Со мною был любопытный случай. Однажды зашел к соседям по неотложному делу. А были мы до того в отношениях добрейших, порою гостились, и даже тени неприязни не было меж нами, и ничто, кажется, не обещало испортить нашего приятельства, кабы не пробежала меж нами собака. Сначала им не занравилось, как мы воспитываем свою гончую; показалось им, что больно много воли даем ей, не притужаем, не держим на вязке, позволяем свободно гулять по деревне, а в пример указывали на свою бородатую норную собачонку немецких ядовитых кровей, которую держали за изгородью, потому что боялись, что кур будет трепать. А надо сказать, что наша гончая была нрава веселого, добрейшего, во все дни своей короткой жизни никого не куснула и доставляла, вислоухая, нам массу приятнейших минут не только в лесу, когда травила зайца иль лису, но и в избе, когда спала в обнимку с котом, порою умудрившись в наше отсутствие даже улечься в кровать, уложив носатую морду на подушку. Ей прощалось все, и даже малые лукавства, хитрости и уловки лишь скрашивали нашу дружбу. И вот тень-то меж нами пробежала именно из-за собаки, и мы так и не могли понять, чем досадила соседям наша подруга. А соседи так же круто не любили котов, и их бородатый с колючими глазенками препротивнейший кобелишко извел по очереди трех наших кошаков и двух соседских. Зато он считался воспитанным, а наш — невоспитанным. Но мы старались не выказать нашего недоумения, чтобы не испортить отношений, ибо нет ничего хуже ссоры с соседями, когда из мелких недомолвок она перерастает в долгую непримиримую вражду, похожую на войну.

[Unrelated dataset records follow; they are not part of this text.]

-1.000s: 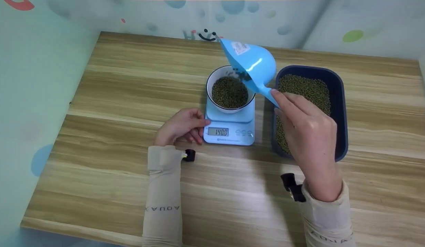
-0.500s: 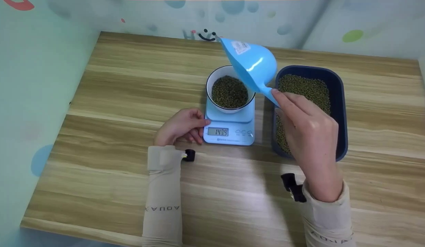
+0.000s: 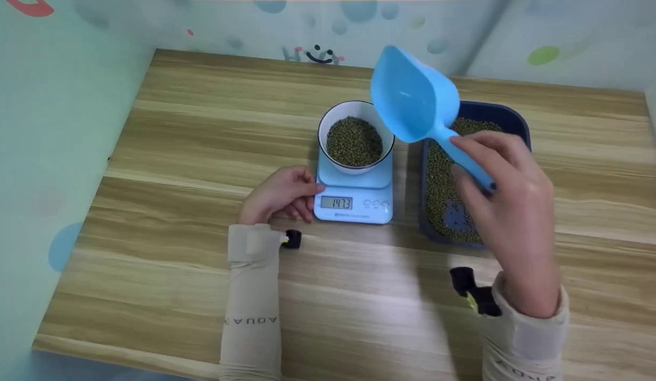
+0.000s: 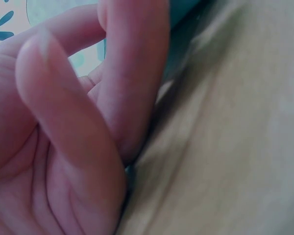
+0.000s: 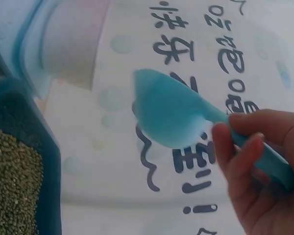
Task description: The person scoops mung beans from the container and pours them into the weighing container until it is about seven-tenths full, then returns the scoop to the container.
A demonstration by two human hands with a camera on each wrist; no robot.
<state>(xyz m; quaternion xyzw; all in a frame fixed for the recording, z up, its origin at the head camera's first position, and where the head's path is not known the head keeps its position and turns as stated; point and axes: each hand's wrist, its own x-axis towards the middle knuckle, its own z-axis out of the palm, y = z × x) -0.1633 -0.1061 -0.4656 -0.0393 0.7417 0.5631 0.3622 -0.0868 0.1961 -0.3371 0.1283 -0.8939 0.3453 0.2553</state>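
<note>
In the head view my right hand grips the handle of a light blue scoop above the table, its hollow side facing left with no beans visible in it. The right wrist view shows that scoop pinched between thumb and fingers. A white, dark-rimmed bowl holding small green beans stands on a light blue kitchen scale, whose display reads about 147.3. My left hand rests by the scale's left edge, its thumb touching it, fingers loosely bent in the left wrist view.
To the right of the scale stands a dark blue tub of green beans, partly hidden by my right hand; its bottom shows through near the front. The wood-patterned table meets a printed wall at the back.
Beans were falling from the scoop a second ago; the stream has stopped. The scoop has moved right and turned its hollow into view. The display rose from about 140 to 147.3. My left hand stays put.
</note>
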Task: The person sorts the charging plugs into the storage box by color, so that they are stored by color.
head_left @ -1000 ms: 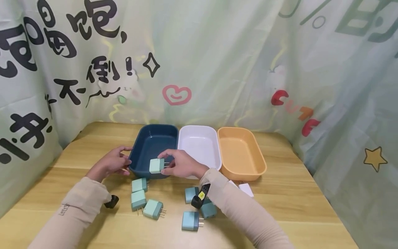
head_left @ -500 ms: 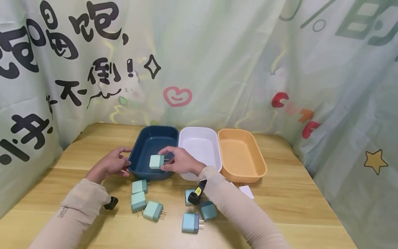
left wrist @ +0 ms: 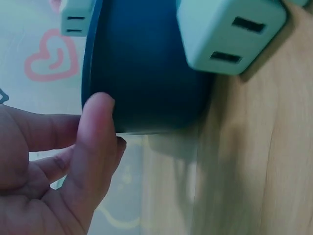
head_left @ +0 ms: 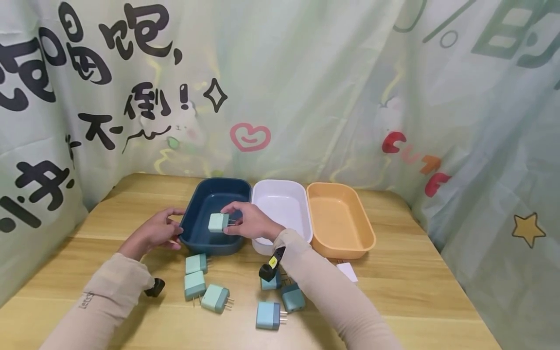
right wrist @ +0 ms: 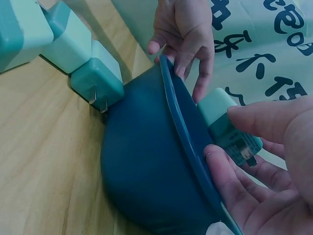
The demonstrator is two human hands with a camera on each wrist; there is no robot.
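Observation:
In the head view, my right hand pinches a mint-green USB charger between thumb and fingers, above the dark blue tray. Its metal prongs point back toward the palm. At the tray's left side, my left hand grips the rim, thumb on the outer wall, as the left wrist view shows. Several mint-green chargers lie on the table in front of this tray. To their right are several blue chargers, one partly covered by the right wrist camera.
A white tray and a yellow tray stand in a row right of the blue one. White chargers lie before the yellow tray, partly hidden by the right sleeve. A printed curtain hangs behind the wooden table.
My right hand has moved slightly farther over the blue tray with the mint-green charger. The left hand keeps its place on the rim.

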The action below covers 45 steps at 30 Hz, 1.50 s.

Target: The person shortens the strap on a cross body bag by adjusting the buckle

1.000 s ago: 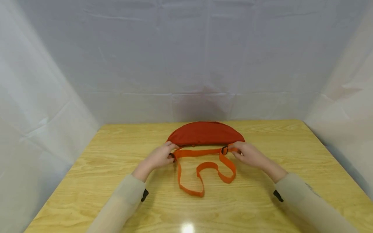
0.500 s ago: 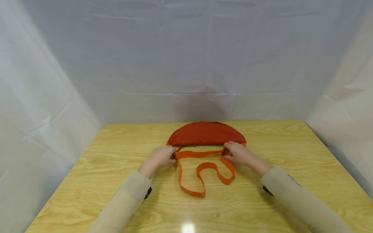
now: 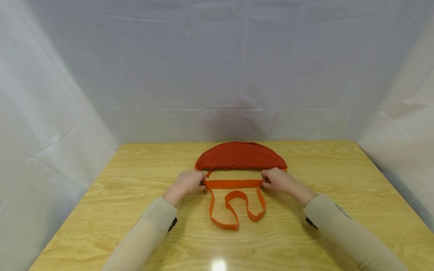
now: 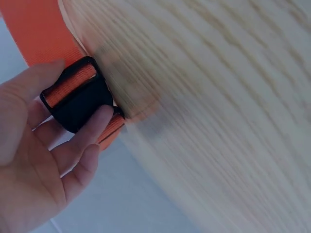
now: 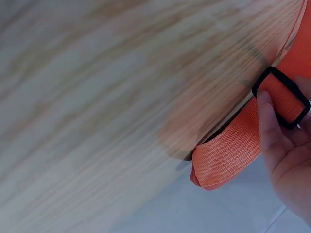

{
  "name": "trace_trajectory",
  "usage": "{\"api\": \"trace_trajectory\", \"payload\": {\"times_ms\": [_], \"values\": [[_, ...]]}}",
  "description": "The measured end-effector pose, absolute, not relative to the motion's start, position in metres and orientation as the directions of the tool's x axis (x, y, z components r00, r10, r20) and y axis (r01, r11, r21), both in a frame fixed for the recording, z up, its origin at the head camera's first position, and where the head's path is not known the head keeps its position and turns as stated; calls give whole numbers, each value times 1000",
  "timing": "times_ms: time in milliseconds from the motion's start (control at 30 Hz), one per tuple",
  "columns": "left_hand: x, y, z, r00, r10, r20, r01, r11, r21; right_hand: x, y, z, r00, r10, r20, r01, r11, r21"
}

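A red waist bag (image 3: 240,156) lies at the back of the table, its curved side away from me. In front of it, a stretch of orange strap (image 3: 234,184) runs straight between both hands, and the rest loops loosely toward me. My left hand (image 3: 190,183) holds the strap's left end; the left wrist view shows thumb and fingers pinching a black plastic buckle (image 4: 80,104) threaded with the webbing. At the strap's right end, my right hand (image 3: 280,181) pinches a black slider (image 5: 290,86), seen in the right wrist view with strap passing through it.
A wooden table (image 3: 118,210) spreads beneath everything. Pale sheeting (image 3: 237,67) hangs behind it, with more along the left and right sides. A small orange cord (image 3: 209,174) sticks out at the bag's front edge near the left hand.
My right hand has moved left along the strap from near the bag's right corner to the slider. The front stretch has pulled straight and come toward me; the loop's right part has shifted left.
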<state>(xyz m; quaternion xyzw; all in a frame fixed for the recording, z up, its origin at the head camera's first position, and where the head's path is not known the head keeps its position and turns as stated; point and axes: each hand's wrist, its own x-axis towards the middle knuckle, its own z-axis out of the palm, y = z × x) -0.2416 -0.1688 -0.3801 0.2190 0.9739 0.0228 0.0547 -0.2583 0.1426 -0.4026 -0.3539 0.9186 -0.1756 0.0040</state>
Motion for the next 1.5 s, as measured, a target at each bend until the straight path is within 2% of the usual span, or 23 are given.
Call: {"api": "trace_trajectory", "payload": {"times_ms": [267, 567, 833, 1067, 1267, 1500], "values": [[-245, -175, -382, -886, 449, -112, 437, 891, 121, -265, 149, -403, -739, -669, 86, -631, 641, -438], [-244, -177, -382, -876, 467, -120, 449, 881, 149, -267, 159, -405, -685, -724, 86, -661, 567, -492], [-242, -173, -382, -871, 475, -125, 460, 878, 129, -265, 162, -405, -662, -743, 104, -684, 541, -489], [-242, -175, -379, -875, 466, -135, 442, 880, 173, -268, 164, -405, -639, -761, 114, -704, 518, -486], [-241, -192, -380, -872, 474, -121, 459, 878, 136, -269, 184, -408, -660, -737, 142, -707, 546, -450], [-240, -206, -377, -884, 451, -126, 423, 885, 196, -269, 204, -402, -667, -736, 116, -681, 540, -495]]}}
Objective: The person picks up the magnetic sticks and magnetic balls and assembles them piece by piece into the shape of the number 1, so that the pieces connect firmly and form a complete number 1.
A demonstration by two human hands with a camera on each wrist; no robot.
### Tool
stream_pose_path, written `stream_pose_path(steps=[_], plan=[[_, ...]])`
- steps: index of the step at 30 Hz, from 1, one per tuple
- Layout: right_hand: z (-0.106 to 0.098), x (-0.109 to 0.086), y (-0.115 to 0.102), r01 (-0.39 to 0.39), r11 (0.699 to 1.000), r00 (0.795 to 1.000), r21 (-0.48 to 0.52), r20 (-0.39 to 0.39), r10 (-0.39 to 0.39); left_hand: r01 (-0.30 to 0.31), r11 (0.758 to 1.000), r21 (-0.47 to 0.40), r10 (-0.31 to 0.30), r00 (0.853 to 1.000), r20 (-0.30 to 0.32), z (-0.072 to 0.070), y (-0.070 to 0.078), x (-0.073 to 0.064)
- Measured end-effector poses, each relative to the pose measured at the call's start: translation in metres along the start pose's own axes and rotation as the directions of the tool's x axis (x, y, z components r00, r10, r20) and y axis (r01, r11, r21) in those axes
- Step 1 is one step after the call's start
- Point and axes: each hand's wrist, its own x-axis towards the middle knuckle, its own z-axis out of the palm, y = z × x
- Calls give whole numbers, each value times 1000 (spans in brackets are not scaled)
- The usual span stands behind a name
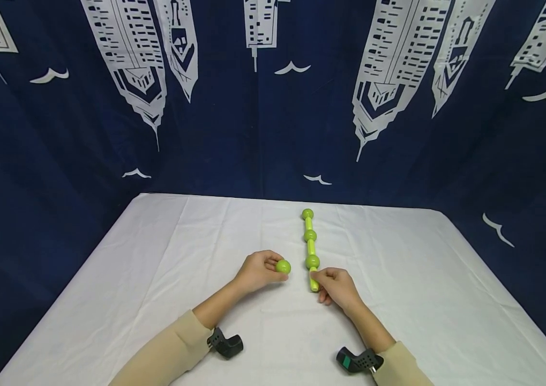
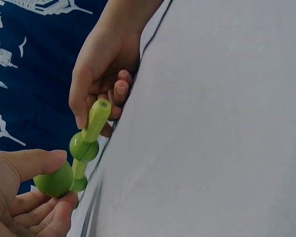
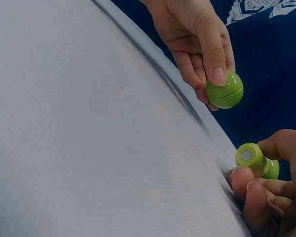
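Between thumb and fingers, my left hand (image 1: 261,272) pinches a loose green ball (image 1: 283,267) with a seam round it. Just to its right, my right hand (image 1: 337,288) grips the near rod of a chain (image 1: 311,246) of green balls and lighter yellow-green rods. Three balls alternate with rods, and the chain points away from me. A bare rod end (image 3: 246,155) with a round grey disc in it faces the right wrist camera. The loose ball and the chain stand apart. In the left wrist view the chain's far part is hidden behind the left hand.
A white cloth covers the table (image 1: 195,230). Behind it hangs a dark blue curtain (image 1: 253,123) printed with white buildings and birds. Each wrist wears a black camera mount (image 1: 225,343), close above the cloth.
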Motion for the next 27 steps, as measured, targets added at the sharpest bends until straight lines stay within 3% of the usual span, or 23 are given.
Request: stream_pose_path(steps=[19,27], plan=[[-1,2,1,4,1000,1000,-7,-2,-4,28,997,-74,-20,994,109,18,9,-21],[-1,2,2,-7,1000,1000,10,10,7,85,981,-176,-60,987,147,28,10,-28]])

Значит я заявился к соседям по делу, и этот псишко вдруг подскочив, прихватил меня за интересное место; хорошо — удачно, а то бы я остался при весьма грустном положении. Я взвился от боли, вскричал, чтобы хозяйка приструнила свою любимую собачонку, но титястая бабища, оставив мои жалобы и вопли без всякого внимания, вдруг до оскорбления холодно сказала:
— А нечего и бродить, куда вас не звали.
При этих словах я позабыл про зловредное существо, слепое на один глаз, но возненавидел бывшую буфетчицу. И уже не тень неприязни, но целый непроходимый ров возник меж нашими усадьбами в одну секунду. Ну Бог с ней, с собачкою, она немцами была воспитана, чтобы хватать всех за ляжки; она даже своего хозяина не пускала на постель, когда тот пытался возлечь возле своей "степной бабы". Но эта городская женщина, презиравшая деревенских, считавшая себя воспитанной и культурной, — она не сыскала в душе даже толики сострадательных чувств, не нашарила в памяти и трех извинительных слов. Вот что огорчило меня особенно и до сего дня не освобождает мое сердце от злопамятства. И ничего поделать с собою не могу, братцы, хотя несколько лет минуло и каких только житейских обид не простил я. Хотя, если глубоко копнуть, то и на мне лежит часть той вины, но уже перед кобелишком, ныне покойным; уж слишком я его презирал, часто мы с женою перемывали косточки этой злой собачонке, позднее ослепшей; жалея своих затравленных котов, мы насылали на бородатого кобелька всяких невзгод, чтобы черт его затряхнул, чтобы изъела его нуда и трясуница, и всяческий измор. И токи нашей постоянной, неистребимой неприязни, конечно уплывали за изгородь во владения псишки, который по своей инвалидности уже не перебирался в наш огород и не ставил своих мет по всем углам, презирая нашу гончую, самую недостойную, по его мнению, из всего собачьего племени. Надо сказать, что это был бесстрашный кобелек, размеры противника его нисколько не волновали: будь тот хоть с лошадь, хоть с грозовую тучу, он норовил ухватить сразу за загривок, перекусить холку, впиться мертвым прикусом. Но характером он был чистый деспот: нравный, капризный, честолюбивый, насколько это бывает у собак, всюду ему хотелось быть первым. И вот тот случай деспотизма удивительно совпал с нынешним, когда к нам на дачу забрел дог и присвоил владения себе, не испросив на то разрешения. Иль он сразу уловил страх и растерянность, и тот разнобой чувств, что царили в семье? Об этом можно лишь догадываться, ибо никогда не понять нам собачьего сердца.